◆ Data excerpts

== Segment start ==

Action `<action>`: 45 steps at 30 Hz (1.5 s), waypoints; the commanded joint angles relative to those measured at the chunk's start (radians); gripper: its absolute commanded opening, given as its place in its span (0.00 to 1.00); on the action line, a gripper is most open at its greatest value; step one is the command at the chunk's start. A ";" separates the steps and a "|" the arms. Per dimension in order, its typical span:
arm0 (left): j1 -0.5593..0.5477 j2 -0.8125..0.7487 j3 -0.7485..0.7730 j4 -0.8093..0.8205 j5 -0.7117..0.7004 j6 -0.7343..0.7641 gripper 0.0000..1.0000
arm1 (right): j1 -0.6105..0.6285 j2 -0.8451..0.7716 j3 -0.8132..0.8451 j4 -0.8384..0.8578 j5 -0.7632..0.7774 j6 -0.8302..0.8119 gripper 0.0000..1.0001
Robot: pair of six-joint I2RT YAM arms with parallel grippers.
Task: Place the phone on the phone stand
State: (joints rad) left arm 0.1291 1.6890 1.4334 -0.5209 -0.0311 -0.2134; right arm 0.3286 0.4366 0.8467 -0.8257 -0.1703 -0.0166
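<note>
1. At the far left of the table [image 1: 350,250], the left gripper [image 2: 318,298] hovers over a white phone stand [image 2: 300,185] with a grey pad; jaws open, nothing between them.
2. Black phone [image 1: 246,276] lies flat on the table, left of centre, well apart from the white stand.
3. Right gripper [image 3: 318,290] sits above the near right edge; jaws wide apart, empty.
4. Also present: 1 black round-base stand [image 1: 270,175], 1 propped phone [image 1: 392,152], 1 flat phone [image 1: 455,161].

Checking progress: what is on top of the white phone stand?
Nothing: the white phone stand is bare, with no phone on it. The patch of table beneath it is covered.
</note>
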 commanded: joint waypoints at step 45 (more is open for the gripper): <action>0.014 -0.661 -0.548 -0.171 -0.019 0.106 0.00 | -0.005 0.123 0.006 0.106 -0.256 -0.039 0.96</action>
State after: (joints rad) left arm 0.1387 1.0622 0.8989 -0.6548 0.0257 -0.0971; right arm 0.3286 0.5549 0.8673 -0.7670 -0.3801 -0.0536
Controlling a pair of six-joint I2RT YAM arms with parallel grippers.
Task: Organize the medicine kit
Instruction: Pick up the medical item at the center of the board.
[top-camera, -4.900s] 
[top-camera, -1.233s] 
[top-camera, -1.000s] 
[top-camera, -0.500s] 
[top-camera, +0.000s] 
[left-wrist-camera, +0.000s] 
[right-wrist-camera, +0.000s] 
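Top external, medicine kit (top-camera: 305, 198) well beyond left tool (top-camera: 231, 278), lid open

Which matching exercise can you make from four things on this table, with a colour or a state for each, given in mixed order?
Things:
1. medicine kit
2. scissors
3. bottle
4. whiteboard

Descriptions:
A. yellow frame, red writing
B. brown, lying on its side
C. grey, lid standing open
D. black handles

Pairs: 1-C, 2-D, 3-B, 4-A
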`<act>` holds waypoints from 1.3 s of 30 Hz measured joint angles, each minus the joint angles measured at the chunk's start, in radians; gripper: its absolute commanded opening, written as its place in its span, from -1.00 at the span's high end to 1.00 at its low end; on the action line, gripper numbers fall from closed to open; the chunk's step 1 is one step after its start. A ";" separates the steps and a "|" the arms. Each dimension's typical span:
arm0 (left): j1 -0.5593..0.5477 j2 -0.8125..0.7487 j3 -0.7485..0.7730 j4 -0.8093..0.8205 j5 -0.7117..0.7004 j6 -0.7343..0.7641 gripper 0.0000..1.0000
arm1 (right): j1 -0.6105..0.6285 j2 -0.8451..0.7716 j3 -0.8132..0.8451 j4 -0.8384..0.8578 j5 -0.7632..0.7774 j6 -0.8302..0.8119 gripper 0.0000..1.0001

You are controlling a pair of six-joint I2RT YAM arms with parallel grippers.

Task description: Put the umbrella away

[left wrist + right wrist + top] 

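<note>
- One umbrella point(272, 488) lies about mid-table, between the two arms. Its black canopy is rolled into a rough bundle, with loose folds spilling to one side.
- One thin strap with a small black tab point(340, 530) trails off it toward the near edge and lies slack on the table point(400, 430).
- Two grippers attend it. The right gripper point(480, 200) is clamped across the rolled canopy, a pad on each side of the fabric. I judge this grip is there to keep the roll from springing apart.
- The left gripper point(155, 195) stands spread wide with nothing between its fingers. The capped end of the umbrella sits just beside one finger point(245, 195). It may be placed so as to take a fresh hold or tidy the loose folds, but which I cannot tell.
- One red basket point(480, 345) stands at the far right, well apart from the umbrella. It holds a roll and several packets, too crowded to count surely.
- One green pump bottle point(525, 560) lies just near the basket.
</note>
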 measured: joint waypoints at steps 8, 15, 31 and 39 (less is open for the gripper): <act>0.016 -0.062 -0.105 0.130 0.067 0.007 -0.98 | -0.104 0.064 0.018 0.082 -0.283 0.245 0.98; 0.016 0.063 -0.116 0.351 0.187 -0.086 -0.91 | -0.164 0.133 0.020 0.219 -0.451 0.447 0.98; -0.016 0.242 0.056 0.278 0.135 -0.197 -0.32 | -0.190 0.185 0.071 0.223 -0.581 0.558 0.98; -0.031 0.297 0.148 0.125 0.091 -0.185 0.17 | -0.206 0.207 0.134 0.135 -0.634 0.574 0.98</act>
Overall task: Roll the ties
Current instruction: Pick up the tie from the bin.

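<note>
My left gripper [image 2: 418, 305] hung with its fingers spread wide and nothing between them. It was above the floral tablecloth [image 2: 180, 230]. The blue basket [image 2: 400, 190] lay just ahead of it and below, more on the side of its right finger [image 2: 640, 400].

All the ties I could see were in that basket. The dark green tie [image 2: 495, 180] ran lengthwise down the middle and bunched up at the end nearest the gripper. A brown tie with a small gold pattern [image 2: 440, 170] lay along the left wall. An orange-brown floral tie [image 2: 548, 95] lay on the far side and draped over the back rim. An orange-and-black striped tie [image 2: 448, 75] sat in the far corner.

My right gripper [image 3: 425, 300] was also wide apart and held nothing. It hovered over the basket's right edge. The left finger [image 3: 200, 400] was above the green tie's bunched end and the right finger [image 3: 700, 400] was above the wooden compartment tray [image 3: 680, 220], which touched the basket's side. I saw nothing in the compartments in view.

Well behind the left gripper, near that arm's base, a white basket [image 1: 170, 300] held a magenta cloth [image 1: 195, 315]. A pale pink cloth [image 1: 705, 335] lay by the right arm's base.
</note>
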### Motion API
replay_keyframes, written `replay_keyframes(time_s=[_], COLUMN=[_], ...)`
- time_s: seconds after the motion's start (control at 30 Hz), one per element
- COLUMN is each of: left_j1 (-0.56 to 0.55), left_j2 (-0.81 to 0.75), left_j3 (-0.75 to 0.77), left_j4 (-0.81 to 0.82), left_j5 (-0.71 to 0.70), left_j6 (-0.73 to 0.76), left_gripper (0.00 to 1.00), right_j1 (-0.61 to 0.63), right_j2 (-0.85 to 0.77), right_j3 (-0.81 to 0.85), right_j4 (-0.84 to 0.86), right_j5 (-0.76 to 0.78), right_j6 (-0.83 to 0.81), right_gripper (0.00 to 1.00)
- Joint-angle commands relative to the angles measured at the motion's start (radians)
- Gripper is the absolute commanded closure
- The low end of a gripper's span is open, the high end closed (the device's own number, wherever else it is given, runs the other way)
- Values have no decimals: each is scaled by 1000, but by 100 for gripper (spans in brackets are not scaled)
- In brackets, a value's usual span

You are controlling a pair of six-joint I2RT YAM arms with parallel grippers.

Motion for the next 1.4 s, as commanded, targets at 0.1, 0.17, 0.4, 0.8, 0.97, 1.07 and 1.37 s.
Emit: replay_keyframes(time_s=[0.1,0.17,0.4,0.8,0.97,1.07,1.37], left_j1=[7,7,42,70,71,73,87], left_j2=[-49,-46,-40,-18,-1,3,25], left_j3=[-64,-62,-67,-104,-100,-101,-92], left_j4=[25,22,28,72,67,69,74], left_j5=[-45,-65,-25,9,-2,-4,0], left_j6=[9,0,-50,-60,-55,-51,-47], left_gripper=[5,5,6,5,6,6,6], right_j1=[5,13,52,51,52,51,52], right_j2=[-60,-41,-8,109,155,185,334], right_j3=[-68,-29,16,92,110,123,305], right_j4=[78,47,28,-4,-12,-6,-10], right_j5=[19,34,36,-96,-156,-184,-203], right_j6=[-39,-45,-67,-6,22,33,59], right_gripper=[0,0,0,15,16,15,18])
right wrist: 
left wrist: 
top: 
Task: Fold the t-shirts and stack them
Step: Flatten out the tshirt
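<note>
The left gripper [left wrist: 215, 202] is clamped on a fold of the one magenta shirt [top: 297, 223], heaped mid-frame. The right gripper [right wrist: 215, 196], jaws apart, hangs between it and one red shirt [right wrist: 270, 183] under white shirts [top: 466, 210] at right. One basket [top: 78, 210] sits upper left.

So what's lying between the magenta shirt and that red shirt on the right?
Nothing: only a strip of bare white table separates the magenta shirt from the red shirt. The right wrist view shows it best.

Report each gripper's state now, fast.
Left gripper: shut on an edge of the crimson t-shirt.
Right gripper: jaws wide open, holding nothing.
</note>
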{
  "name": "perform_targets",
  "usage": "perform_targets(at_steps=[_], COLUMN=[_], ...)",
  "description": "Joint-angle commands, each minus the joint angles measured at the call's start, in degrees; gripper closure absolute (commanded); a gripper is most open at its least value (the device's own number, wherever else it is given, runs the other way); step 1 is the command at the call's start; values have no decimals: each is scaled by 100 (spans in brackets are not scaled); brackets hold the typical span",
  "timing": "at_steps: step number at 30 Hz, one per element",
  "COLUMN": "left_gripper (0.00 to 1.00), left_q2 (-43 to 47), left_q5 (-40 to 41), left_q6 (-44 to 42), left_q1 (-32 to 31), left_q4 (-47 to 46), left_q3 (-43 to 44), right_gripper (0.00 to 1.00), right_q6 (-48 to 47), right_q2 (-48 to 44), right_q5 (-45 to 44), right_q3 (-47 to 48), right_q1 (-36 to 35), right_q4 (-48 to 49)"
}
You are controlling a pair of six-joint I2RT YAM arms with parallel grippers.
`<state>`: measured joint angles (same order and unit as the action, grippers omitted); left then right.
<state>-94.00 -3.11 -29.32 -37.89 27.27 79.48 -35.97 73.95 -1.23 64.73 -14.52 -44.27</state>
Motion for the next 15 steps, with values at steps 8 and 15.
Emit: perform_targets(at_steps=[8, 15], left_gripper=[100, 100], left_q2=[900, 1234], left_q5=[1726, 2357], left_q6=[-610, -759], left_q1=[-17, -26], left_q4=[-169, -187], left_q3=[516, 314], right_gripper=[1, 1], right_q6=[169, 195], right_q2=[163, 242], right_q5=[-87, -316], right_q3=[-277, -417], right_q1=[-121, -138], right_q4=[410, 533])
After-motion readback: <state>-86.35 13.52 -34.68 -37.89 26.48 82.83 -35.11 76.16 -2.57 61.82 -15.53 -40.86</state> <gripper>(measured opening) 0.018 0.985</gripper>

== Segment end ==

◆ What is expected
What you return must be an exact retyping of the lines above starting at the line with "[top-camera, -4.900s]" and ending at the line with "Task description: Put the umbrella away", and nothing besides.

◆ Result of this exercise
[top-camera, -4.900s] 
[top-camera, -1.233s] 
[top-camera, -1.000s] 
[top-camera, -0.500s] 
[top-camera, +0.000s] 
[left-wrist-camera, +0.000s] 
[right-wrist-camera, +0.000s] 
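Top external, medicine kit (top-camera: 305, 198) well beyond left tool (top-camera: 231, 278), lid open

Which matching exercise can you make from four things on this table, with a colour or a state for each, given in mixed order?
Things:
1. medicine kit
2. scissors
3. bottle
4. whiteboard

Descriptions:
A. yellow frame, red writing
B. brown, lying on its side
C. grey, lid standing open
D. black handles

Pairs: 1-C, 2-D, 3-B, 4-A
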`<act>` holds waypoints from 1.3 s of 30 Hz measured joint angles, each minus the joint angles measured at the chunk's start, in radians; gripper: its absolute commanded opening, written as its place in its span, from -1.00 at the span's high end to 1.00 at its low end; on the action line, gripper numbers fall from closed to open; the chunk's step 1 is one step after its start. A ";" separates the steps and a "|" the arms. Each dimension's typical span:
arm0 (left): j1 -0.5593..0.5477 j2 -0.8125..0.7487 j3 -0.7485..0.7730 j4 -0.8093..0.8205 j5 -0.7117..0.7004 j6 -0.7343..0.7641 gripper 0.0000..1.0000
arm1 (right): j1 -0.6105..0.6285 j2 -0.8451..0.7716 j3 -0.8132..0.8451 j4 -0.8384..0.8578 j5 -0.7632..0.7774 j6 -0.8302..0.8119 gripper 0.0000..1.0001

You are controlling a pair of six-joint I2RT YAM arms with parallel grippers.

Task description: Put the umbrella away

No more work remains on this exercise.